- **THE PROBLEM**
Please return every line in the entries below with the word "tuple" in it.

──────────

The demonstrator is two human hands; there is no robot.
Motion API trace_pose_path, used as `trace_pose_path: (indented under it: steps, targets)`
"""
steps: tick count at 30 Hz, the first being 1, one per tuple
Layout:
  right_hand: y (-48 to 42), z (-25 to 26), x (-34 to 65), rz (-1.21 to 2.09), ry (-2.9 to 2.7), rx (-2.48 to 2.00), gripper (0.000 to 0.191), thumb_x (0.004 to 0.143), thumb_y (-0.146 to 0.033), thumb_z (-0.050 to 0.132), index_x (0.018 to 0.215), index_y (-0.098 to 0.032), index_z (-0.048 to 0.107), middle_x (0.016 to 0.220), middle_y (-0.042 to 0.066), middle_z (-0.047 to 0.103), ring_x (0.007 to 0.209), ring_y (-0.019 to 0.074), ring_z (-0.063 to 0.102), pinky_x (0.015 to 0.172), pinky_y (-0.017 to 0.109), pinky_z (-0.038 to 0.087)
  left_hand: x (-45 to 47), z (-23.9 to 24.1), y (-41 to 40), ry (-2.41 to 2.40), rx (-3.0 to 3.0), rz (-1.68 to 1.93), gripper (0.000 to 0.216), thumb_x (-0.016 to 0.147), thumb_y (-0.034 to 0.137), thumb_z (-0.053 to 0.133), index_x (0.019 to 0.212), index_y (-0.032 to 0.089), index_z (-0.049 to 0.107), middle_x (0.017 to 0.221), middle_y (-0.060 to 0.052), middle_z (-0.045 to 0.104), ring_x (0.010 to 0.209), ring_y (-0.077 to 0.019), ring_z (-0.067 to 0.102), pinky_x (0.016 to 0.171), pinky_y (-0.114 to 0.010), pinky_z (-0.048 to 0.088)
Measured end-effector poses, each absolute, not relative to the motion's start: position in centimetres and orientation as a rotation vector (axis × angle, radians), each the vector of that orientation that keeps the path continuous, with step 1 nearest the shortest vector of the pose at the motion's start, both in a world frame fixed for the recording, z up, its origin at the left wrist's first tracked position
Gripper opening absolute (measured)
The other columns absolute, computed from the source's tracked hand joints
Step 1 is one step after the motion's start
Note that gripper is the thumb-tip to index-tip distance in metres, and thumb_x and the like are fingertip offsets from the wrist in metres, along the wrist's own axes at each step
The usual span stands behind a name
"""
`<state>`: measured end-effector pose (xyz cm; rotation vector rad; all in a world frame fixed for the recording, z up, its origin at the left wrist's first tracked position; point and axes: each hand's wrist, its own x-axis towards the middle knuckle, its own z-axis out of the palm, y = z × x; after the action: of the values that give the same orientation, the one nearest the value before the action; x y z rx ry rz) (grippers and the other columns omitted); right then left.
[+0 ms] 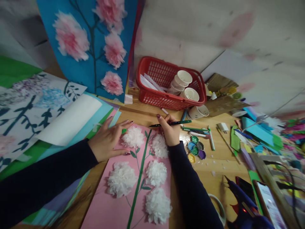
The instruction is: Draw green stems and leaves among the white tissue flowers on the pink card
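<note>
On the wooden bench (205, 176), your left hand (105, 141) spreads open over the pink sheet (105, 206) beside a white flower (133, 136), while your right hand (172, 131) grips a pen (182, 122).

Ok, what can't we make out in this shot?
All head view:
- Pink sheet: lower end cut off by bottom edge.
- Upper-right white flower: partly covered by right hand.
- Green piece: partly behind left hand, grip unclear.
- Phone: screen text blurred, too small.
</note>
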<state>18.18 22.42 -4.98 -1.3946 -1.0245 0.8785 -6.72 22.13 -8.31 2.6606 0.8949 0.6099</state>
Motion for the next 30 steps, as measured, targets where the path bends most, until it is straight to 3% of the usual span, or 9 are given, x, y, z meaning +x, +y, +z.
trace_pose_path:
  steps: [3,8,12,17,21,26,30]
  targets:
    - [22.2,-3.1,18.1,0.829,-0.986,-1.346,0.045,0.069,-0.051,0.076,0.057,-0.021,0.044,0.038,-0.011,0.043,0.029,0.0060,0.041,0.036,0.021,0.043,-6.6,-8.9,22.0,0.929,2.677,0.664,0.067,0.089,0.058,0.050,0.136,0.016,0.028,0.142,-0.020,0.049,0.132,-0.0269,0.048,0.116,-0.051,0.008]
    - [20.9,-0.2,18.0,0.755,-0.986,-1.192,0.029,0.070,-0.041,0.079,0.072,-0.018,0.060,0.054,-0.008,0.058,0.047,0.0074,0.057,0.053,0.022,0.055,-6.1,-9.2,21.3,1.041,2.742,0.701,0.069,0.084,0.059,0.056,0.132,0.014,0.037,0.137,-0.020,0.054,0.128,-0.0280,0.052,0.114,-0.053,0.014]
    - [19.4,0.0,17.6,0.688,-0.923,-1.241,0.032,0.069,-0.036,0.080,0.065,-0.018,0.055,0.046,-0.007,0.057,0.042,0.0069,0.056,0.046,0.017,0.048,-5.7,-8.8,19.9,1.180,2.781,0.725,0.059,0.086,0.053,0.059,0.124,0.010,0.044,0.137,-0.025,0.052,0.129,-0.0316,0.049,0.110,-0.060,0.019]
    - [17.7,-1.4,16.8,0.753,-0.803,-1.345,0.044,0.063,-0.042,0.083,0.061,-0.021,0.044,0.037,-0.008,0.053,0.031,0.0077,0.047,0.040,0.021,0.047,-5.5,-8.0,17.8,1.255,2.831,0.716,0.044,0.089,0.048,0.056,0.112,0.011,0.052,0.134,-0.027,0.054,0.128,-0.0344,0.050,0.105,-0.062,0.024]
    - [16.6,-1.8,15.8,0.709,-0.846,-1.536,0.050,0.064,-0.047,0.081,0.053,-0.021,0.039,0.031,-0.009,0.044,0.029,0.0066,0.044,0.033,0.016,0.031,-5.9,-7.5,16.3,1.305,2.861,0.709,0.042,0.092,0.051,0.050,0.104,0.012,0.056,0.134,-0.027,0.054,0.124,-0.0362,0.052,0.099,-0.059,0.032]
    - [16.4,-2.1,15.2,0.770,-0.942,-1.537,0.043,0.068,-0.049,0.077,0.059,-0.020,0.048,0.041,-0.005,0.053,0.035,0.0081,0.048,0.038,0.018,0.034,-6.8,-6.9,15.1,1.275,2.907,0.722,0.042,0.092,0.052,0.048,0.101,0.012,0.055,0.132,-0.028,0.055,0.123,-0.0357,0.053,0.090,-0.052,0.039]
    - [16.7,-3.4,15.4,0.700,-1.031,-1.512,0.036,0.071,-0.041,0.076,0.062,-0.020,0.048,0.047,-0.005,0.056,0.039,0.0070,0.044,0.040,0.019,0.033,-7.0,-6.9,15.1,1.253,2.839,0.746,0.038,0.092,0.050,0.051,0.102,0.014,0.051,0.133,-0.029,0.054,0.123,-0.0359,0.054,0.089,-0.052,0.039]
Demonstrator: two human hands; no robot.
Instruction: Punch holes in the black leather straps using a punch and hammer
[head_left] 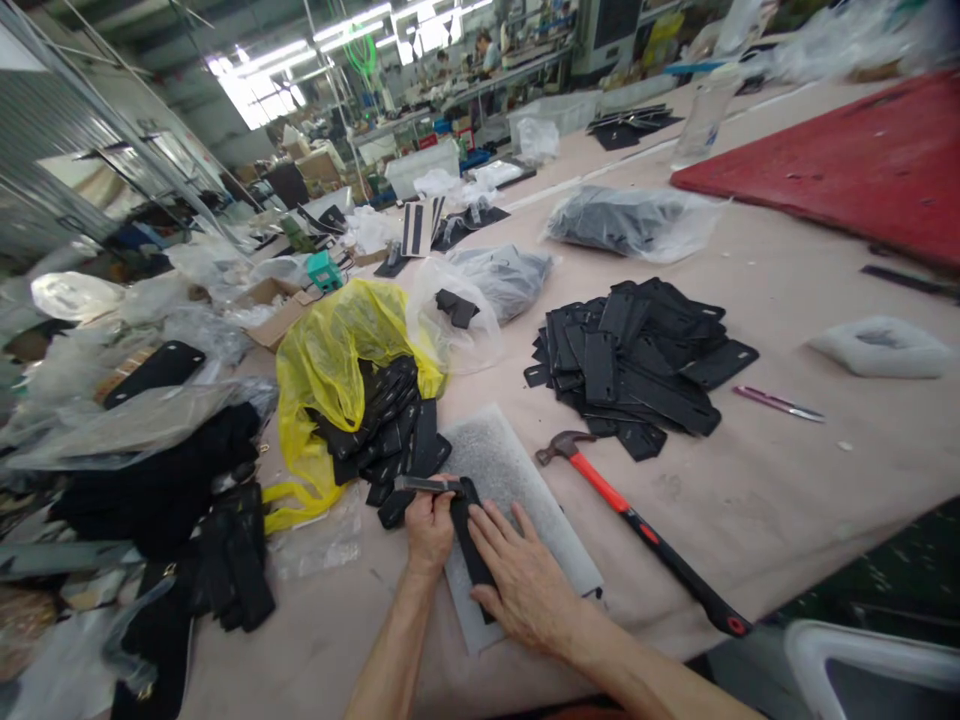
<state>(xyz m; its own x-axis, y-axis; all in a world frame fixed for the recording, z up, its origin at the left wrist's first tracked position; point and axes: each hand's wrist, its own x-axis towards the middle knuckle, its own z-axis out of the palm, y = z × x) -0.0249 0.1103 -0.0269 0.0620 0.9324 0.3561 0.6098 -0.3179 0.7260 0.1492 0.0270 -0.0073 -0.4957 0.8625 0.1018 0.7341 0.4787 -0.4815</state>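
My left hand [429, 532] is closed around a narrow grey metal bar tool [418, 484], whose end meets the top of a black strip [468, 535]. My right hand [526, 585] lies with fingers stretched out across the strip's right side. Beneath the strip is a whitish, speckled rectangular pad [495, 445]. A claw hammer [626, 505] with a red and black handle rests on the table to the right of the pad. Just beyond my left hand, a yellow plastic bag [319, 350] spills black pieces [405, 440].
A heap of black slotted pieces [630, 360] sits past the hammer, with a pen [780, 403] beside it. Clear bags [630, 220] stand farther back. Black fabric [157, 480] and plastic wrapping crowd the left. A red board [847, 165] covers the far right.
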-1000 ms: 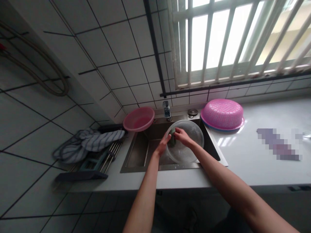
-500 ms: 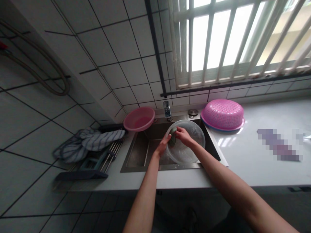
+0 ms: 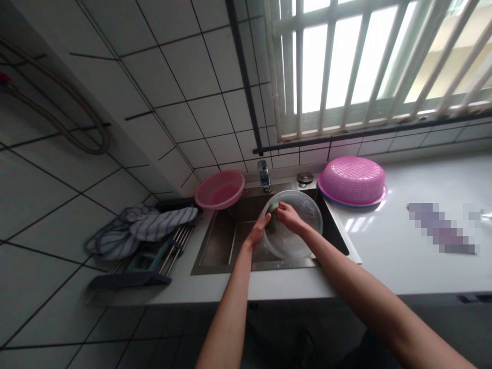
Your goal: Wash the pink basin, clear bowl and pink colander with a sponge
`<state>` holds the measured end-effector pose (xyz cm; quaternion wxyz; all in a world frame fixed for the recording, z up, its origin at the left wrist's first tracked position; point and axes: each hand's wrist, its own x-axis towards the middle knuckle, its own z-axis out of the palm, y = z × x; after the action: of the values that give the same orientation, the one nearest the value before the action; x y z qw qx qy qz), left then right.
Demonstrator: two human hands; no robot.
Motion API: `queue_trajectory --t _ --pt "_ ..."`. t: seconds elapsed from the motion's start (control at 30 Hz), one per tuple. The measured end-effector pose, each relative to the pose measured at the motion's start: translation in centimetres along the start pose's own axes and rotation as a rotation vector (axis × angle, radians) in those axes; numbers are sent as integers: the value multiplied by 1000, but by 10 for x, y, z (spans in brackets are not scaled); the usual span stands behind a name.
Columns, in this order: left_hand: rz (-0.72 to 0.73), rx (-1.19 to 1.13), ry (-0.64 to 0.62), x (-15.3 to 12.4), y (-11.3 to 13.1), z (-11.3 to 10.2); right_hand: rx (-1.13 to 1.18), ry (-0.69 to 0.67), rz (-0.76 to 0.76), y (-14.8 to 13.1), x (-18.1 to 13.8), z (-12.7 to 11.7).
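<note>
A clear plastic colander point(image 3: 303, 215) is tilted over the steel sink point(image 3: 219, 246). My left hand point(image 3: 257, 233) grips its left rim, fingers curled round the edge. Inside the colander, my right hand point(image 3: 289, 216) is closed on a green sponge point(image 3: 272, 210) and presses it against the upper left wall. Both forearms reach in from the bottom of the view.
A tap point(image 3: 263, 174) stands behind the sink. A pink basin point(image 3: 220, 188) sits at the sink's back left corner. An upturned pink basket point(image 3: 351, 180) lies on the white counter point(image 3: 403, 246) to the right. A striped cloth point(image 3: 142, 228) lies on a rack point(image 3: 154, 259) at left.
My right hand with the sponge has shifted slightly along the colander's upper left wall. The colander and my left hand have barely moved.
</note>
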<state>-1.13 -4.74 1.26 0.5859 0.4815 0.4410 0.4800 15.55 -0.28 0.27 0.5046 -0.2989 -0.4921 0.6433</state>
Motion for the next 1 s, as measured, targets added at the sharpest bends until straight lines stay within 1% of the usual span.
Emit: queue_trajectory --t 0.07,0.1,0.13,0.17,0.2,0.27,0.33,0.4,0.43,0.5,0.53,0.57,0.63,0.7,0.73,0.77,0.8,0.83,0.9,0.93,0.97,1.0 --pt "-25 10 -40 -1 0 4 98 193 -10 -8 9 -21" --pt "-40 -2 -59 -1 -1 5 136 260 -6 -12 12 -29" --pt "-46 -15 -75 -2 -1 6 164 299 0 -14 14 -35" --pt "-44 -25 -87 -2 -1 5 177 304 13 -14 14 -38" --pt "-40 -29 -89 -3 0 4 172 268 31 -14 13 -36" --pt "-49 -22 -62 -4 1 0 117 111 71 -9 5 -23" --pt "-60 1 12 -5 3 -5 24 -96 111 -1 -6 -3" --pt "-39 27 111 -5 5 -8 -56 -265 129 7 -15 17" --pt "-19 33 148 -4 6 -9 -84 -316 128 10 -17 24" --pt "16 40 158 -3 8 -10 -108 -337 95 13 -16 28" --pt "23 40 130 -2 8 -9 -97 -301 70 12 -13 25" --pt "22 38 90 -1 8 -7 -66 -232 44 11 -8 19" --pt "-4 13 14 0 6 -4 33 -20 2 5 3 2" --pt "-48 -49 -30 1 4 -1 122 205 -20 -1 11 -15" --pt "-65 -79 -42 1 3 0 135 280 -31 -3 13 -20" --pt "-75 -96 -50 1 2 1 116 299 -38 -3 13 -22" --pt "-76 -98 -53 1 1 1 69 257 -40 -2 12 -21" --pt "-67 -86 -51 1 0 0 2 169 -42 1 9 -16" --pt "-21 -44 -28 2 -2 -3 -148 -71 -65 10 2 -2" --pt "11 -24 -9 2 -3 -5 -216 -170 -93 14 0 6" --pt "42 -9 11 3 -4 -6 -276 -222 -134 18 -2 11" --pt "61 0 24 3 -5 -7 -336 -220 -181 20 -2 14"
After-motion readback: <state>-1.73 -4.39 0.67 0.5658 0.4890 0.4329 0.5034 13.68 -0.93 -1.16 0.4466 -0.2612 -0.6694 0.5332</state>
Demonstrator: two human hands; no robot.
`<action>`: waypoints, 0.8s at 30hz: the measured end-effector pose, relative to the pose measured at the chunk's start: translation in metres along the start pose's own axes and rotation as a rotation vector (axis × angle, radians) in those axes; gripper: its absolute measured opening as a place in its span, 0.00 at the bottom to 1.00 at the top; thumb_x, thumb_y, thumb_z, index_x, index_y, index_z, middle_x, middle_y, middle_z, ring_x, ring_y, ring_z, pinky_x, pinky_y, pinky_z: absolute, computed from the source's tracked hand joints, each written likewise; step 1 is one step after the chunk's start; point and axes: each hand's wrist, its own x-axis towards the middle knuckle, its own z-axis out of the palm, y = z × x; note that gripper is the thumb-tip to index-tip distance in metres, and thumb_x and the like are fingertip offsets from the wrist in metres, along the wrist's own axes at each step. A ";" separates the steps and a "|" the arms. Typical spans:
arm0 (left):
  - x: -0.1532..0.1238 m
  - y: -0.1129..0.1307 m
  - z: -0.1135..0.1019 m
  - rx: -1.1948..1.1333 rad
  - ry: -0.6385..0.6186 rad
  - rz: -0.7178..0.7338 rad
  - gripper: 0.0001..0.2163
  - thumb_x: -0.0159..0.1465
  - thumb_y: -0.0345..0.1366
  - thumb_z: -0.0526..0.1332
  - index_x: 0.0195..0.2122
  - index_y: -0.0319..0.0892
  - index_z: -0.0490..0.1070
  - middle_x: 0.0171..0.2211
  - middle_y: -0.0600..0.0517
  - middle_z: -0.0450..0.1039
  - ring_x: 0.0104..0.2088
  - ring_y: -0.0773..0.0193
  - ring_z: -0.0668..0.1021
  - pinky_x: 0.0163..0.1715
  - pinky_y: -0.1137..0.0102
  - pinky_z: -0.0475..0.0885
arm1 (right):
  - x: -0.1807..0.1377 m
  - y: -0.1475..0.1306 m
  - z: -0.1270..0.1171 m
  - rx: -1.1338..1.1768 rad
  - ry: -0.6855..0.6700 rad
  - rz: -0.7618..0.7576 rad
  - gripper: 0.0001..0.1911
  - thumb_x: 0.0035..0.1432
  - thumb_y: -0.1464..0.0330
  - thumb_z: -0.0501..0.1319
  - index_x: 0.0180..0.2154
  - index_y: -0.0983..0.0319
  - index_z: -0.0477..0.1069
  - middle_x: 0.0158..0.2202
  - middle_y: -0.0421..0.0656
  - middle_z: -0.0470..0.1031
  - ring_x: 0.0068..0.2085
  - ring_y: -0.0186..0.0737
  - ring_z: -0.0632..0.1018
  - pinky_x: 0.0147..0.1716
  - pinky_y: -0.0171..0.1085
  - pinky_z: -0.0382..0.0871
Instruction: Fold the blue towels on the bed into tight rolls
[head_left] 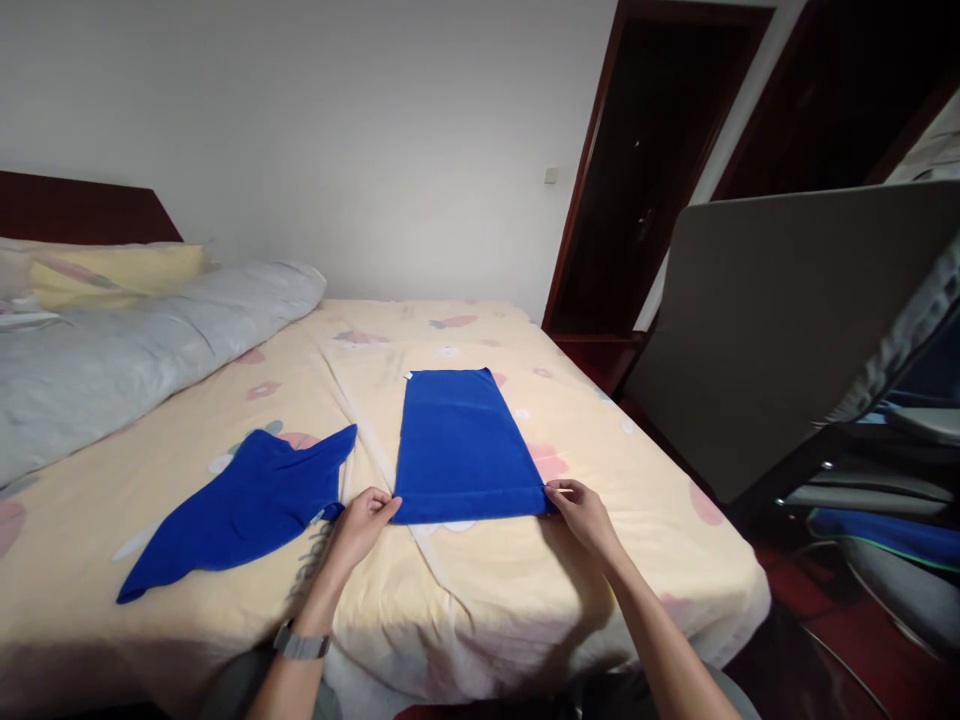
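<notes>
A blue cloth lies spread on the bed, its near edge turned up in a narrow folded strip. My left hand pinches the near left corner of this cloth. At the near right corner, my right hand grips the other end of the strip, with a thin pale stick-like thing showing by the fingers. A small white tag sits at the cloth's far left corner. Left of my left hand, a second blue cloth lies crumpled, close to my wrist.
The bed has a pale yellow patterned sheet. A grey rolled quilt and a yellow pillow lie at the left. Beyond the bed's right edge stand a large grey panel and a dark door.
</notes>
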 end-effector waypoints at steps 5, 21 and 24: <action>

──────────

- **REPLY**
steps: tick count at 30 Hz, the first being 1, one per tuple
Motion API: `queue_trajectory --t _ --pt "_ ..."`. t: seconds elapsed from the motion's start (control at 30 Hz), one per tuple. The measured end-effector pose, each relative to the pose measured at the motion's start: translation in centimetres along the start pose's own axes and rotation as a rotation vector (axis × angle, radians) in those axes; numbers are sent as integers: the value multiplied by 1000, but by 10 for x, y, z (spans in brackets are not scaled); the usual span stands behind a name.

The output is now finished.